- Information supplied -

──────────

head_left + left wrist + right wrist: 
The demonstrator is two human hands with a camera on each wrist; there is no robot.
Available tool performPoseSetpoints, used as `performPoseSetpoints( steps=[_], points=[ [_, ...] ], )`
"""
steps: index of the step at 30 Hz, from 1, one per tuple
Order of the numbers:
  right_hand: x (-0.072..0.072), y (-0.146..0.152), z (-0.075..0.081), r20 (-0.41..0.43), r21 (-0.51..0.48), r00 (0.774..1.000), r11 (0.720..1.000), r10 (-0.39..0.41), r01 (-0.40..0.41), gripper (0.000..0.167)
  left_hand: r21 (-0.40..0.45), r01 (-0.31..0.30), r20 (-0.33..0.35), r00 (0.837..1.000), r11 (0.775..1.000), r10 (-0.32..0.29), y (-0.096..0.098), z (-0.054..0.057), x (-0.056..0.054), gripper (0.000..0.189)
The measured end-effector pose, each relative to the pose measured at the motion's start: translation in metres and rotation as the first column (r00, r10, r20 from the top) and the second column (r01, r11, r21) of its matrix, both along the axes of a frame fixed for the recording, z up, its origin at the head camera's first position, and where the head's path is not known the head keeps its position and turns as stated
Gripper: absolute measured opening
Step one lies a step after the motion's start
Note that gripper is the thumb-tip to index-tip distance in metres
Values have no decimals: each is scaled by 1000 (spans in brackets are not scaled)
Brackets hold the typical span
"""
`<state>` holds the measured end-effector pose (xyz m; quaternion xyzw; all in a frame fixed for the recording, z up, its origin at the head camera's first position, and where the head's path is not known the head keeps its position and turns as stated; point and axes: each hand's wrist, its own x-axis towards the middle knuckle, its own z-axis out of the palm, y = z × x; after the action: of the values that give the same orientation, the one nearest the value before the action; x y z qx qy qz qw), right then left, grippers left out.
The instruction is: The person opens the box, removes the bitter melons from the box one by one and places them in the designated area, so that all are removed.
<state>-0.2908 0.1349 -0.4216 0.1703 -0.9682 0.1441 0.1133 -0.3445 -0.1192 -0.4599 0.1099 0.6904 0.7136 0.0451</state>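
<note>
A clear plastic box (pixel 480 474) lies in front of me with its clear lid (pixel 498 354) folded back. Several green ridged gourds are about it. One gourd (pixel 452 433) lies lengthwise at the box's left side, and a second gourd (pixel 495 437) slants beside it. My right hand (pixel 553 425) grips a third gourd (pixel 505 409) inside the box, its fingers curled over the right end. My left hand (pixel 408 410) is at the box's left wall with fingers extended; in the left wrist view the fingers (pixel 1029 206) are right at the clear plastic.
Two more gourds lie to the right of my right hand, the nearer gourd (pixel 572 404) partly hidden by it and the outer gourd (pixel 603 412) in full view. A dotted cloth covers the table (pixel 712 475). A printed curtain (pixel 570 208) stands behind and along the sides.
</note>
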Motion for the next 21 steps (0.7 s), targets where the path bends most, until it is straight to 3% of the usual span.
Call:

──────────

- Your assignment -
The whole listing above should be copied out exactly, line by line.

- Response box -
head_left + left wrist + right wrist: 
The demonstrator is two human hands with a camera on each wrist; there is no robot.
Available tool performPoseSetpoints, used as `performPoseSetpoints( steps=[_], points=[ [_, ...] ], )`
"""
steps: index of the step at 30 Hz, from 1, one per tuple
Order of the numbers:
  right_hand: x (-0.072..0.072), y (-0.146..0.152), z (-0.075..0.081), r20 (-0.41..0.43), r21 (-0.51..0.48), r00 (0.774..1.000), r11 (0.720..1.000), r10 (-0.39..0.41), r01 (-0.40..0.41), gripper (0.000..0.167)
  left_hand: r21 (-0.40..0.45), r01 (-0.31..0.30), r20 (-0.33..0.35), r00 (0.837..1.000), r11 (0.775..1.000), r10 (-0.32..0.29), y (-0.096..0.098), z (-0.054..0.057), x (-0.056..0.054), gripper (0.000..0.189)
The measured end-effector pose, each relative to the pose measured at the motion's start: translation in metres and rotation as the first column (r00, r10, r20 from the top) and the second column (r01, r11, r21) of its matrix, both along the axes of a frame fixed for the recording, z up, its origin at the head camera's first position, and where the head's path is not known the head keeps its position and turns as stated
Gripper: absolute measured opening
Step one lies a step after the motion's start
Note that gripper is the thumb-tip to index-tip distance in metres
Values have no decimals: each is scaled by 1000 (spans in brackets are not scaled)
Brackets hold the typical span
"""
`<state>` holds the measured end-effector pose (xyz m; quaternion xyzw; all in a frame fixed for the recording, z up, its origin at the head camera's first position, and where the head's path is not known the head keeps its position and turns as stated; point and axes: each hand's wrist, its own x-axis towards the middle knuckle, its own z-axis out of the palm, y = z × x; after the action: of the values that give the same orientation, the one nearest the value before the action; x y z qx qy qz qw), right then left, grippers left out.
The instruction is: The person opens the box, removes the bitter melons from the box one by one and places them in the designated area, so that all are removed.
<state>-0.2908 0.1349 -0.4216 0.1703 -0.9682 0.1441 0.1133 -0.3445 -0.1192 -0.4599 0.1099 0.6904 0.7136 0.0451</state>
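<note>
A clear plastic box (pixel 480 474) lies in front of me with its clear lid (pixel 498 354) folded back. Several green ridged gourds are about it. One gourd (pixel 452 433) lies lengthwise at the box's left side, and a second gourd (pixel 495 437) slants beside it. My right hand (pixel 553 425) grips a third gourd (pixel 505 409) inside the box, its fingers curled over the right end. My left hand (pixel 408 410) is at the box's left wall with fingers extended; in the left wrist view the fingers (pixel 1029 206) are right at the clear plastic.
Two more gourds lie to the right of my right hand, the nearer gourd (pixel 572 404) partly hidden by it and the outer gourd (pixel 603 412) in full view. A dotted cloth covers the table (pixel 712 475). A printed curtain (pixel 570 208) stands behind and along the sides.
</note>
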Motion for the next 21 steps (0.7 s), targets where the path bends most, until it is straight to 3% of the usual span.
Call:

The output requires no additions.